Despite the rapid demise of the cannabis stigma among the American people in the past decade, an Olympian has been barred from competition because of her use of a substance that has been legalized in 19 U.S. states.
Twenty-one-year-old ex-LSU sprinter Sha’Carri Richardson qualified for the 100-meter dash with a 10.87 second score on June 19. She was set to compete in the event during the delayed Tokyo 2020 Summer Olympics next month.
This performance was nullified after she tested positive for THC on a mandatory drug test. In response, Richardson accepted a 30-day suspension that concludes July 27. The Tokyo Olympics start July 23.
Richardson was on track to be one of the U.S. Team’s brightest stars.
Now a lifetime of work is ruined by the presence of a substance that can be legally enjoyed in more than a third of the nation she was set to represent.

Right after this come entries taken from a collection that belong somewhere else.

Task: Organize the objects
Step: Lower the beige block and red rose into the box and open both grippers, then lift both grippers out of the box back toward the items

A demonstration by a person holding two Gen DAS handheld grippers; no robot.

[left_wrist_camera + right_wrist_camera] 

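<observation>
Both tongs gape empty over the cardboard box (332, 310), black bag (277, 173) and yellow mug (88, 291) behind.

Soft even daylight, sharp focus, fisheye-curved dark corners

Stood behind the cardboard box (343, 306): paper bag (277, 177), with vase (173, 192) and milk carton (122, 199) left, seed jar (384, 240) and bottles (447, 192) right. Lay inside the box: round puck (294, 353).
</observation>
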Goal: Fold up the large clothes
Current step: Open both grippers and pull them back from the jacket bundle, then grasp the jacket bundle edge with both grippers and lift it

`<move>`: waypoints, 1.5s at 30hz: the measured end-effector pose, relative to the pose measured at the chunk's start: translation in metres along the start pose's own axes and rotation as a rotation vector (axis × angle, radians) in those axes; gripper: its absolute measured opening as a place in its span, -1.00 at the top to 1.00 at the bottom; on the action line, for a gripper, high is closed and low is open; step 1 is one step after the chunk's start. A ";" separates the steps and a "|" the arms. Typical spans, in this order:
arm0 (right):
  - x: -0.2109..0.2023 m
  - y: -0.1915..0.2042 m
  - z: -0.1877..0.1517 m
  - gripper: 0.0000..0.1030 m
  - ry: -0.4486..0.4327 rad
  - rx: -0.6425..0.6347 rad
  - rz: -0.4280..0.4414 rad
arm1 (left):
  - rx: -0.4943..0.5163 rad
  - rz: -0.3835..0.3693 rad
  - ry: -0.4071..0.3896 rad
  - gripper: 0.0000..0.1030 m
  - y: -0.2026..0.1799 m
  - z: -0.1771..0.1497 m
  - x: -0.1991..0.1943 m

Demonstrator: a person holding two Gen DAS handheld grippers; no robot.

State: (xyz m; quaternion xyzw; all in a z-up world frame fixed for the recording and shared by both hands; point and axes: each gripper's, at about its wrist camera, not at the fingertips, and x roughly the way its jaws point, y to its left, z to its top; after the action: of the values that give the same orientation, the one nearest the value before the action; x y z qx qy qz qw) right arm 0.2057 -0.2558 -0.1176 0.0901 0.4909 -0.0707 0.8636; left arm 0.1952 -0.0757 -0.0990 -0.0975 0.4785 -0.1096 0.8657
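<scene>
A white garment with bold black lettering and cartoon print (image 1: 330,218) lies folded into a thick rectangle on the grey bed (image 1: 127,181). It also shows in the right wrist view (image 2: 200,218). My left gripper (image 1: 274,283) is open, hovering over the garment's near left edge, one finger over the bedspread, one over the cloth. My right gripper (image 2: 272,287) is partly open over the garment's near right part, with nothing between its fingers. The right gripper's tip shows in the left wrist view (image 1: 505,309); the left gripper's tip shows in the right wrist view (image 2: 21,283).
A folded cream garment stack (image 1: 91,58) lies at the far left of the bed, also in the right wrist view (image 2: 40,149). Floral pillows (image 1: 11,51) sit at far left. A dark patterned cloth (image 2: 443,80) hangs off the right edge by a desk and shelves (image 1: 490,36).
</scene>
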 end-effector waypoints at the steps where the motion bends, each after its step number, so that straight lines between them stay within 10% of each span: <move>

Unlike practices like blood doping and substances like steroids, THC has not been conclusively linked to performance enhancement.
“It's not a steroid. It's not a growth hormone. It's nothing to make you run faster, jump faster, throw faster — furthest thing from that,” Joseph Hanna, an attorney that has represented several professional athletes, said. “It has more of an opportunity to slow you down than to speed you up.”
Cannabis and other THC consumption methods are no more beneficial to an athlete than a night at the bar or a late night run to McDonalds. Steven Hawkins, the interim president of the United States Cannabis Council, compared smoking cannabis to smoking a cigarette or eating a greasy hamburger.
“These things have nothing to do with an athlete's performance," he said.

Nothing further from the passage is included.